### WHAT THE EXERCISE ASKS
Please count how many lines in the entries below contain "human" and reply with the figure alone.
━━━━━ EXERCISE MATERIALS
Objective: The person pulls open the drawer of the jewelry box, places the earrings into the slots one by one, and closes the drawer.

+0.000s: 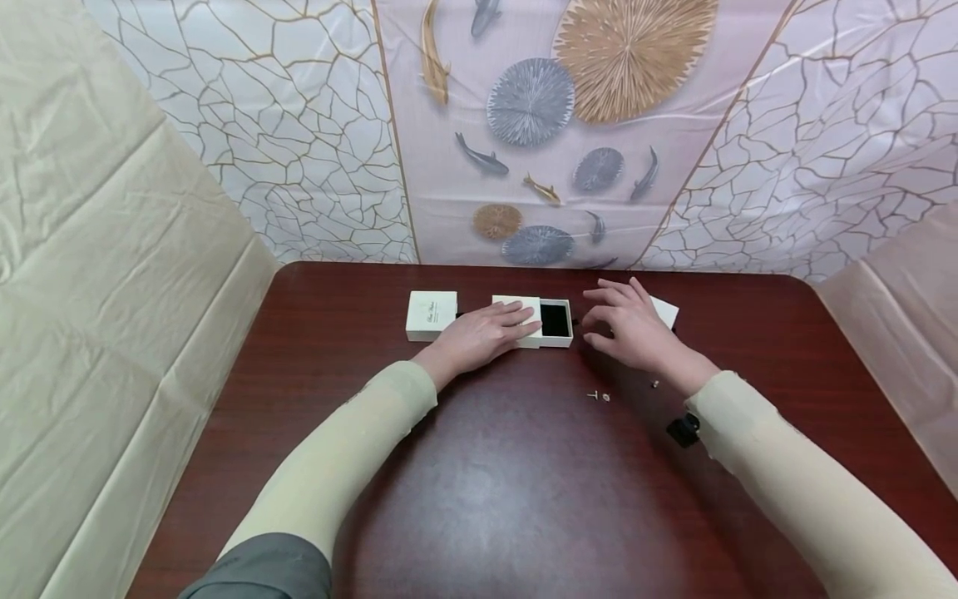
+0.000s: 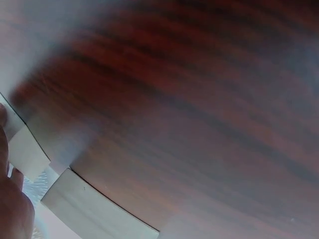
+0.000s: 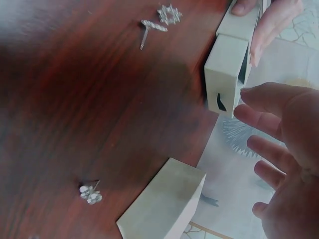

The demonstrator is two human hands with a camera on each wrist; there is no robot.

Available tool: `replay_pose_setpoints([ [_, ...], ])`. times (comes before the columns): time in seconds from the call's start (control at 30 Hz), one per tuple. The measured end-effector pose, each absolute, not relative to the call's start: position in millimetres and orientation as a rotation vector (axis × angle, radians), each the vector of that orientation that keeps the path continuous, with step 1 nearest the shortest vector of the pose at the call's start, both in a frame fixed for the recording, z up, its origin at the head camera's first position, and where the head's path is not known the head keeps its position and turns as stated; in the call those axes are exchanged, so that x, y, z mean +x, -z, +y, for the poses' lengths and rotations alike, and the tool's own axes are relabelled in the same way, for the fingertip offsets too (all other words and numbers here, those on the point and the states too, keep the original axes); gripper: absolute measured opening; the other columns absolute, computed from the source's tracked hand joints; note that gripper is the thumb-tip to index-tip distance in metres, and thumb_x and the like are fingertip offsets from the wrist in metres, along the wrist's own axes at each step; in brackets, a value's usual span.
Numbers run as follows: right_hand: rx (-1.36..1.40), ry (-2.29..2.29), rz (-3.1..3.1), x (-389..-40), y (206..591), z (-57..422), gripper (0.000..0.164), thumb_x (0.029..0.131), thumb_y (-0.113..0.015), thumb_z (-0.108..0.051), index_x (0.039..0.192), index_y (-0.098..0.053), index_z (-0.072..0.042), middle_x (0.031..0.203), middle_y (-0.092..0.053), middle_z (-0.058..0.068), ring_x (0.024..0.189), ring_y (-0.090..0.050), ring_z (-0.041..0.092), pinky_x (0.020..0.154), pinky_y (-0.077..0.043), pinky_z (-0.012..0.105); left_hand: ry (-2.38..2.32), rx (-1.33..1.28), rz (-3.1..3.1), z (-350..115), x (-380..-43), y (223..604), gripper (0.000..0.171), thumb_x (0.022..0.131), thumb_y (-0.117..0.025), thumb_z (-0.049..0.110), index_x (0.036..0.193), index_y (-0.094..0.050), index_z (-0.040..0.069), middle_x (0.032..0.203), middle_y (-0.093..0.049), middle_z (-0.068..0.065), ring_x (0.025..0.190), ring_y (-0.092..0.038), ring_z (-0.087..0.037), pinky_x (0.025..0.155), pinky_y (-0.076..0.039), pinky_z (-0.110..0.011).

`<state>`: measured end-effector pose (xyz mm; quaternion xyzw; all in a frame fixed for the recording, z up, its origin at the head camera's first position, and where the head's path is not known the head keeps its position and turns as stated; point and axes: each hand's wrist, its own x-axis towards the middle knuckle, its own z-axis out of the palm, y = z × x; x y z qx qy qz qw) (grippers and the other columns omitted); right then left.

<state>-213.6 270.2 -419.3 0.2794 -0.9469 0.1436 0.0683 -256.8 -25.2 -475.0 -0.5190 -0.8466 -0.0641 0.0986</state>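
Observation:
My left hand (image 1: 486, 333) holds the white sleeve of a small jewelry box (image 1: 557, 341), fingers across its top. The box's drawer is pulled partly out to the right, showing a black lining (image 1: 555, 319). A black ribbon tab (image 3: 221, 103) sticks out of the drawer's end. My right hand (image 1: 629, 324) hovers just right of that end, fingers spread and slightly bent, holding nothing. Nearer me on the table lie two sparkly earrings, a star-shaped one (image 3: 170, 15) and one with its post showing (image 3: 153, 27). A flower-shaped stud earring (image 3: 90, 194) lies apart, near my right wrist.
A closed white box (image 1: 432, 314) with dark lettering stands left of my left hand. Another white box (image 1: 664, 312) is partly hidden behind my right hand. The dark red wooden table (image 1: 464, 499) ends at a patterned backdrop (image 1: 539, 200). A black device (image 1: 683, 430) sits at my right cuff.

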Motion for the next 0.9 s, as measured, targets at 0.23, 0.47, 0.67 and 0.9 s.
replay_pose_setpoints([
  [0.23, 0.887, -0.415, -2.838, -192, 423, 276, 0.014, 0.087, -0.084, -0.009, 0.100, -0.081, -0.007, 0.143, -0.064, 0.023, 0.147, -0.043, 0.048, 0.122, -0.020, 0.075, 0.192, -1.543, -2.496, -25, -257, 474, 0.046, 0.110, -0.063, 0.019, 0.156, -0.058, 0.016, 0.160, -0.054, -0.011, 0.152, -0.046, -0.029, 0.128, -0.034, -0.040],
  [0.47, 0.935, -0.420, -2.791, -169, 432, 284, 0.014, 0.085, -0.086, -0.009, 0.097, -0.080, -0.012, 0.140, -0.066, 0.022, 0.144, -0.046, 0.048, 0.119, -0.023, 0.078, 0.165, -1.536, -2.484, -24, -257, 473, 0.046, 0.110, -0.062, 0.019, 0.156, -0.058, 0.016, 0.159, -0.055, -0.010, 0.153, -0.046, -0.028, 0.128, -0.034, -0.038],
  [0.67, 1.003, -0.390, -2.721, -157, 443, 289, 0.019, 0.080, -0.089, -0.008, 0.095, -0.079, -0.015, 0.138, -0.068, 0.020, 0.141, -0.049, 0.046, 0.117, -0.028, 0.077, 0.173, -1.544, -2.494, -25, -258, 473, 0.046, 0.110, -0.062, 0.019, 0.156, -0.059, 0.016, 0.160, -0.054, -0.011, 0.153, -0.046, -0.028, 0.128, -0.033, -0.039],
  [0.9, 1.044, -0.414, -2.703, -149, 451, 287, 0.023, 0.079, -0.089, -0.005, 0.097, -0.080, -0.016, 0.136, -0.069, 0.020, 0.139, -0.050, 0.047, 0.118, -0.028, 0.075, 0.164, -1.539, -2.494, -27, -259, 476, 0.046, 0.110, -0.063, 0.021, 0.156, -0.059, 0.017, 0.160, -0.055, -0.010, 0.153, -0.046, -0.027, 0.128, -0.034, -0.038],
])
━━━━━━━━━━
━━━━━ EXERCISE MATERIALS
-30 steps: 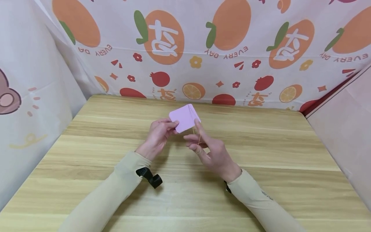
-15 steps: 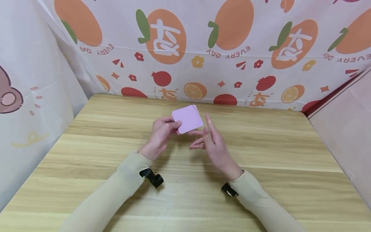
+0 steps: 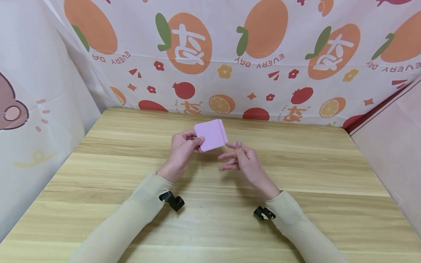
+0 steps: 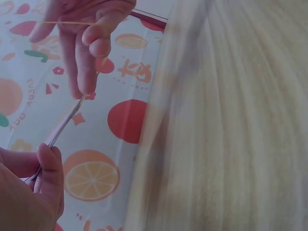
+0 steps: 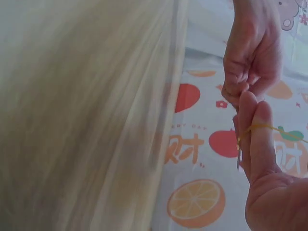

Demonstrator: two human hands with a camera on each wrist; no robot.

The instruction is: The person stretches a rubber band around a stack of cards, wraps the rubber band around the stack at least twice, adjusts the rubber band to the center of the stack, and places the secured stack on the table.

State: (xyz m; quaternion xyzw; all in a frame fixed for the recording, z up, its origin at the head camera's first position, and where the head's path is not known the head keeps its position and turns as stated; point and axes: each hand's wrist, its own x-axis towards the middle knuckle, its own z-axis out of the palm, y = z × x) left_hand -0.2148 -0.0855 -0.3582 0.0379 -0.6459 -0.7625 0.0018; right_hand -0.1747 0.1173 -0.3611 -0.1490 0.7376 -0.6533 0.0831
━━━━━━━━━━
### TASK RESPONSE
2